- **Task brief**
Exact copy, no pictures: take the lines of the listing below from the first through the one containing "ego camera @".
── Given records ──
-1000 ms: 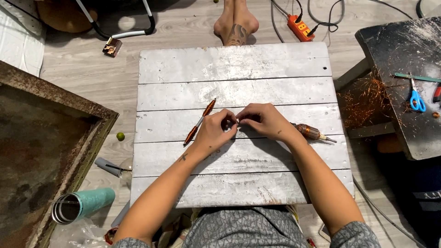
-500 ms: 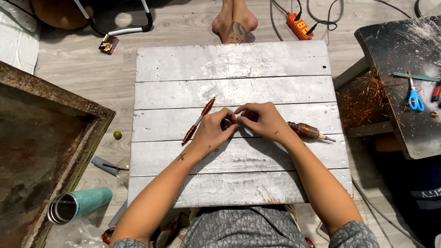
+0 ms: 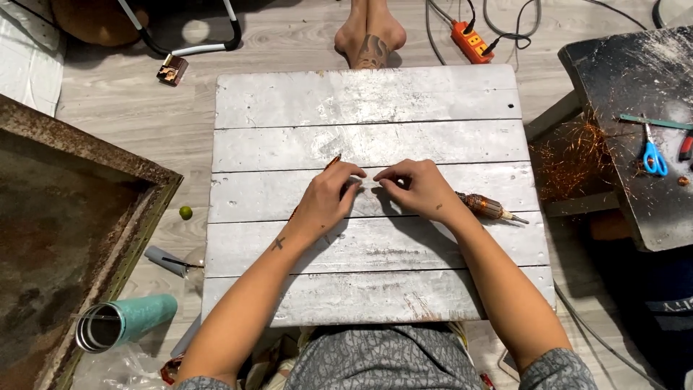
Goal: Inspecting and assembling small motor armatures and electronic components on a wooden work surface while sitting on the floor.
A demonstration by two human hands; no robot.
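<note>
Both hands pinched at counter (image 3: 375, 94) centre: left hand (image 3: 328, 198) and right hand (image 3: 419, 189) fingertips closed on something too small to tell. Motor armature (image 3: 485, 206) at 3 o'clock, untouched.

Not much packaging or signage here. Upper left of the frame, on the floor just beside a black-and-white tube frame: one small box (image 3: 172, 70), roughly square, dark brown with a lighter picture-like face, lying tilted. Lower left, beside the rusty tray's corner: a teal cylindrical roll or canister (image 3: 127, 323) on its side, open end with a metallic rim facing left; whether it carries a label can't be made out. Bottom left edge: crumpled clear plastic wrap (image 3: 123, 372). No screens or signs visible.
</note>
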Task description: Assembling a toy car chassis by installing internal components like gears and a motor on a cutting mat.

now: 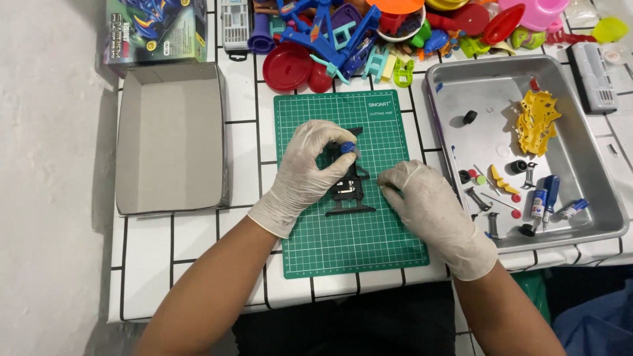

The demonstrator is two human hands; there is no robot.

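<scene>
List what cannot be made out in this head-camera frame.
- Black toy-car frame on the green mat: its left part is hidden by the left hand.
- Small blue part at the left fingertips: too small to identify.
- Right hand: fingers curl under, so whether it holds anything is hidden.
- Small pieces in the metal tray: too small to identify.
- Toy pile: cut off by the top edge.
</scene>
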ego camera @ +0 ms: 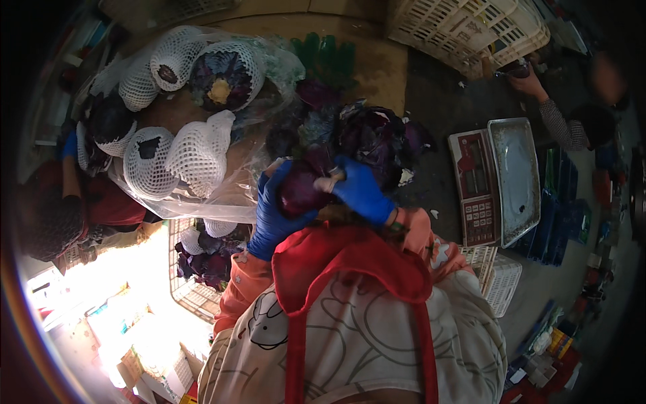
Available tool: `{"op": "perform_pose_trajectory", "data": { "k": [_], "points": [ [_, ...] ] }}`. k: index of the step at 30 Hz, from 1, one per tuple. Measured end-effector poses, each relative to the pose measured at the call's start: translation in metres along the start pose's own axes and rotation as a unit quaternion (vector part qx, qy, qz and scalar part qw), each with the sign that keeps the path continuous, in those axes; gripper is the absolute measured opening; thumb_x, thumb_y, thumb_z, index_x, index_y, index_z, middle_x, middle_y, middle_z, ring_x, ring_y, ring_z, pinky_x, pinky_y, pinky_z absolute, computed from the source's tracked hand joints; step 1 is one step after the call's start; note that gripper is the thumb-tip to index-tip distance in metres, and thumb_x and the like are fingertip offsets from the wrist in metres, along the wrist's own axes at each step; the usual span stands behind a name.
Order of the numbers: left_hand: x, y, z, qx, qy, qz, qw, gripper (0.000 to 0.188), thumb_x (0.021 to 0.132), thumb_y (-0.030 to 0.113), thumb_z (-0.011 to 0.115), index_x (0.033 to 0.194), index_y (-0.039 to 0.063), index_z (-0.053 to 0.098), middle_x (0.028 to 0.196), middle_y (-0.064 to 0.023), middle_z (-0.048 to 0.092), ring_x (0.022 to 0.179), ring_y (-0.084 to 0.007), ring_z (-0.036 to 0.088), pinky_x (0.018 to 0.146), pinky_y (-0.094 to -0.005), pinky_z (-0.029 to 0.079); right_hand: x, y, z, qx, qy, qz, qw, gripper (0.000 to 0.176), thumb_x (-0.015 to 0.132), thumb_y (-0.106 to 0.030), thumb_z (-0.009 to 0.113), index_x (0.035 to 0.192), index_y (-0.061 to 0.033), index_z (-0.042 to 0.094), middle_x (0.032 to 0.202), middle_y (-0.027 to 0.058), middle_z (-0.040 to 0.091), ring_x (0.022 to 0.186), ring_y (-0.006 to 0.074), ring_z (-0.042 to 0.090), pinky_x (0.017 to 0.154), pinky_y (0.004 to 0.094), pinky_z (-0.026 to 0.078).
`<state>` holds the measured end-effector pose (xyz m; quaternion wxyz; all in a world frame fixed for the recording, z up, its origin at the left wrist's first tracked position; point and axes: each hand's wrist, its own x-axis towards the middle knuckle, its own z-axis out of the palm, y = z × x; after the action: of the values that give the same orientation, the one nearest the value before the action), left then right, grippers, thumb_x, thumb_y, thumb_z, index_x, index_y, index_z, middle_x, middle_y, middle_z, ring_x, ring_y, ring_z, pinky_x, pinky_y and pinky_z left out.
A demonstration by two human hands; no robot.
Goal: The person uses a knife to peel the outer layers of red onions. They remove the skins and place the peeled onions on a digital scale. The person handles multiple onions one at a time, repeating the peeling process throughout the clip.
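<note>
A red cabbage is held close to my red apron. My left hand, in a blue glove, cups it from the left and below. On its right side my right hand, also blue-gloved, has its fingers closed around a short pale stub. Whether that stub is the cabbage's stem or a tool's handle, I cannot tell. Just beyond my hands lies a heap of loose dark purple cabbage leaves. Cabbages in white foam net sleeves rest on clear plastic film at the left.
A scale with a metal pan stands on the right. White plastic crates are at the far right; another crate holds leaves at lower left. Green gloves lie at the back. Two people are nearby.
</note>
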<state>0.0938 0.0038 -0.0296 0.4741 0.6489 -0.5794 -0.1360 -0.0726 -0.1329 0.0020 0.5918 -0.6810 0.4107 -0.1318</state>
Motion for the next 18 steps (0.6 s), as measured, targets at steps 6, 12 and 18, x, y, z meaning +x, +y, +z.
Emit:
{"op": "perform_pose_trajectory", "data": {
  "k": [6,12,18],
  "points": [
    [-0.008,-0.024,-0.008,-0.434,0.11,-0.211,0.869,0.089,0.068,0.026,0.084,0.143,0.006,0.039,0.137,-0.0148,0.049,0.126,-0.0315,0.048,0.109,-0.0444,0.038,0.043,0.054,-0.035,-0.12,0.213,-0.057,0.968,0.035,0.073,-0.027,0.081,0.086,-0.0017,0.06,0.069,0.0138,0.061,0.061,0.0291,0.057,0.057,0.0399,0.046],
    [0.001,-0.014,-0.015,-0.391,0.12,-0.288,0.866,0.064,0.091,0.043,0.058,0.143,0.009,0.04,0.142,-0.0126,0.047,0.127,-0.0312,0.049,0.109,-0.0489,0.038,0.032,-0.003,-0.06,-0.066,0.273,-0.128,0.951,0.057,0.074,-0.02,0.082,0.125,-0.0058,0.06,0.074,0.0041,0.059,0.061,0.0178,0.054,0.061,0.0318,0.047],
    [0.03,0.008,0.003,-0.695,0.115,-0.328,0.63,0.089,0.067,0.025,0.088,0.137,0.007,0.036,0.136,-0.0123,0.049,0.123,-0.0233,0.052,0.106,-0.0391,0.042,-0.001,-0.064,-0.046,0.086,0.008,-0.104,0.991,0.077,0.073,-0.015,0.084,0.141,-0.0079,0.048,0.098,0.0019,0.057,0.082,0.0074,0.052,0.073,0.023,0.046]
  ]
}}
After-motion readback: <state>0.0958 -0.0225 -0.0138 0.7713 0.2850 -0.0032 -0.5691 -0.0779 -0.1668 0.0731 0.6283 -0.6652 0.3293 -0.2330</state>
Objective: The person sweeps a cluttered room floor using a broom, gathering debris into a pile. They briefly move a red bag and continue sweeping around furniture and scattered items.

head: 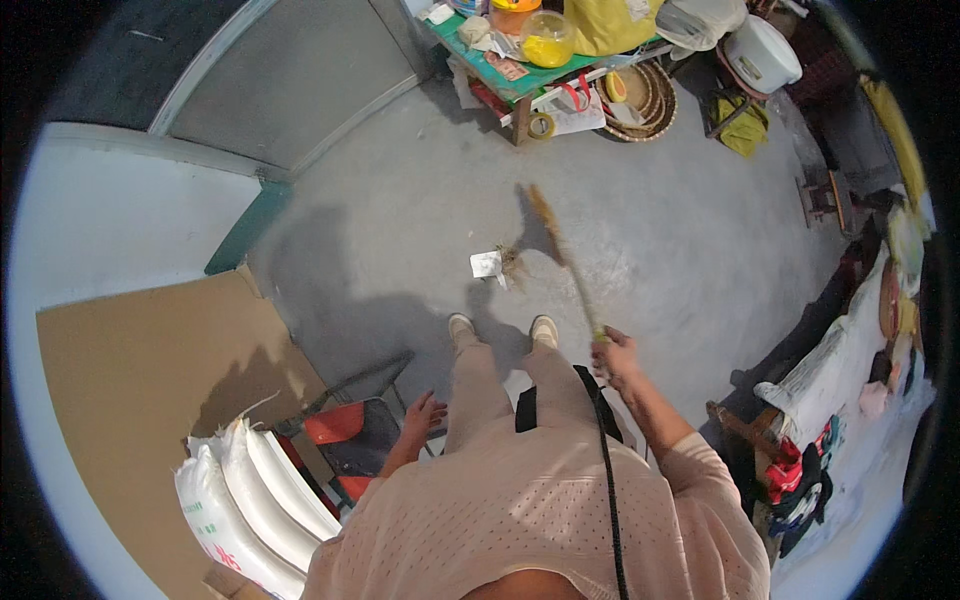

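Observation:
My right hand grips the handle of a straw broom, whose brush end points away from me over the grey concrete floor. Whether the bristles touch the floor I cannot tell. Left of the broom lies a small pile of debris, with a piece of white paper against it. My left hand hangs at my side by a chair, fingers slightly apart, with nothing seen in it.
A green-topped table holds jars and a yellow bag; woven baskets and a tape roll sit below. White sacks are stacked at lower left beside cardboard. A bed-like surface with clothes lines the right.

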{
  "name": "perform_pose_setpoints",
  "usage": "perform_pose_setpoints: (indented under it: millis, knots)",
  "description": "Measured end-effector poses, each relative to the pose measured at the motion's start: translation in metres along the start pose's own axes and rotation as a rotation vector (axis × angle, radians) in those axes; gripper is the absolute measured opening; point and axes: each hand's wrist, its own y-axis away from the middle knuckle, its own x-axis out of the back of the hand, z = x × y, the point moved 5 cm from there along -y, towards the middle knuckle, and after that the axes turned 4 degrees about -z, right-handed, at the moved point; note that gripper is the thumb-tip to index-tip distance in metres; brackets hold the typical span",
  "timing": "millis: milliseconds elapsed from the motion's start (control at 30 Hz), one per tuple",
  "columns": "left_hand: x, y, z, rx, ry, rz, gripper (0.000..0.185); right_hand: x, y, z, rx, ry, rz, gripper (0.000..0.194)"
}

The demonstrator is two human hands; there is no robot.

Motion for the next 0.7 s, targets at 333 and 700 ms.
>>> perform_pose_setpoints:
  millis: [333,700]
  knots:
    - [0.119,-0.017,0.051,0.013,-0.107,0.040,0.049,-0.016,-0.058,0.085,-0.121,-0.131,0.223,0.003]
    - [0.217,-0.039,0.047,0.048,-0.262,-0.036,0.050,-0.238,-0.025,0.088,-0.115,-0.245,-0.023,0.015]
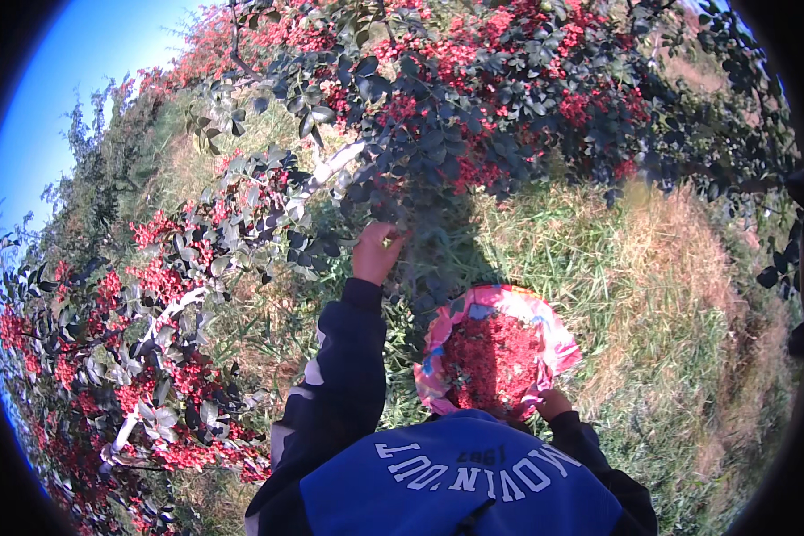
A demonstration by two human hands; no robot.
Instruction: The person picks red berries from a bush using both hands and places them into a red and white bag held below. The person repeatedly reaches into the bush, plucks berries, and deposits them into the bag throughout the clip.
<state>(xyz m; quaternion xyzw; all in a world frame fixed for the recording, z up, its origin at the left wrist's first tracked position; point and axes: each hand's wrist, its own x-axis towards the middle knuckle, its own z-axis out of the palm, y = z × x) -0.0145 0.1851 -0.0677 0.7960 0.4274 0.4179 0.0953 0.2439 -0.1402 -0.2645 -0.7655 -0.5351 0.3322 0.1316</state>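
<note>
My left hand (pixel 375 253) is raised at the lower leaves of a shrub with red berry clusters, apparently Sichuan pepper (pixel 435 134). Its thumb and fingertips are curled close together by the shaded leaves; whether a stem is between them is too unclear to see. Just in front of my body is an open container lined with pink patterned plastic (pixel 561 338), filled with picked red berries (pixel 492 362) and a few green bits. My right hand (pixel 553 404) grips the plastic at the near right of its rim. Shadow covers the left part of the berries.
A pale branch (pixel 335 164) slants between the upper foliage and the leaves left of my arm. More red berry clusters (pixel 191 378) hang on branches at the left. Tall green and dry grass (pixel 663 288) covers the ground. Dark foliage (pixel 723 167) reaches in from the right.
</note>
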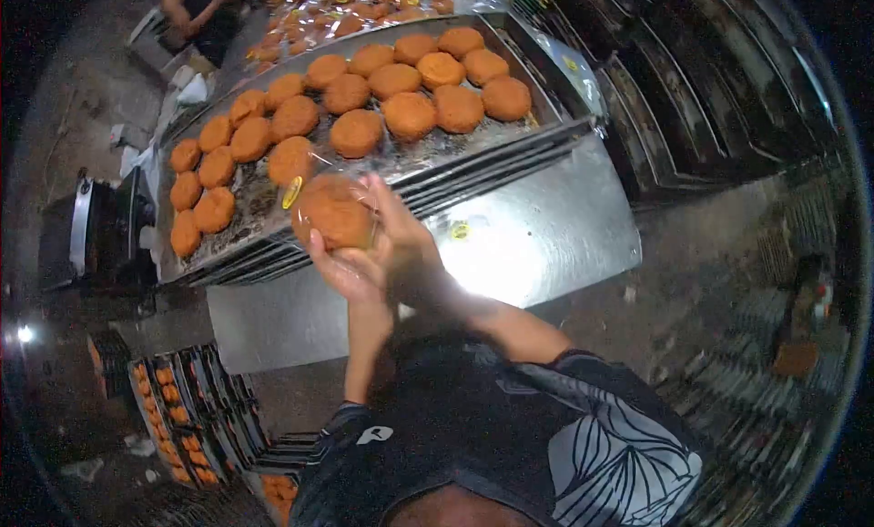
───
- **Output for this task**
-1000 ms: 
-500 ms: 
+0 ms: 
Goal: Inspecting and assembling small motor armatures and electronic components on a wooden work surface while sitting on the floor.
A demonstration by two human hands; no robot.
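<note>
Both hands pinched at counter (image 3: 375, 94) centre: left hand (image 3: 328, 198) and right hand (image 3: 419, 189) fingertips closed on something too small to tell. Motor armature (image 3: 485, 206) at 3 o'clock, untouched.

Not much packaging or signage here. Upper left of the frame, on the floor just beside a black-and-white tube frame: one small box (image 3: 172, 70), roughly square, dark brown with a lighter picture-like face, lying tilted. Lower left, beside the rusty tray's corner: a teal cylindrical roll or canister (image 3: 127, 323) on its side, open end with a metallic rim facing left; whether it carries a label can't be made out. Bottom left edge: crumpled clear plastic wrap (image 3: 123, 372). No screens or signs visible.
</note>
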Task description: Assembling a toy car chassis by installing internal components like gears and a motor on a cutting mat.

now: 

The demonstrator is two human hands; there is no robot.

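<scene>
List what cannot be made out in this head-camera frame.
- Black toy-car frame on the green mat: its left part is hidden by the left hand.
- Small blue part at the left fingertips: too small to identify.
- Right hand: fingers curl under, so whether it holds anything is hidden.
- Small pieces in the metal tray: too small to identify.
- Toy pile: cut off by the top edge.
</scene>
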ego camera @ +0 ms: 

That is the complete answer to the exercise.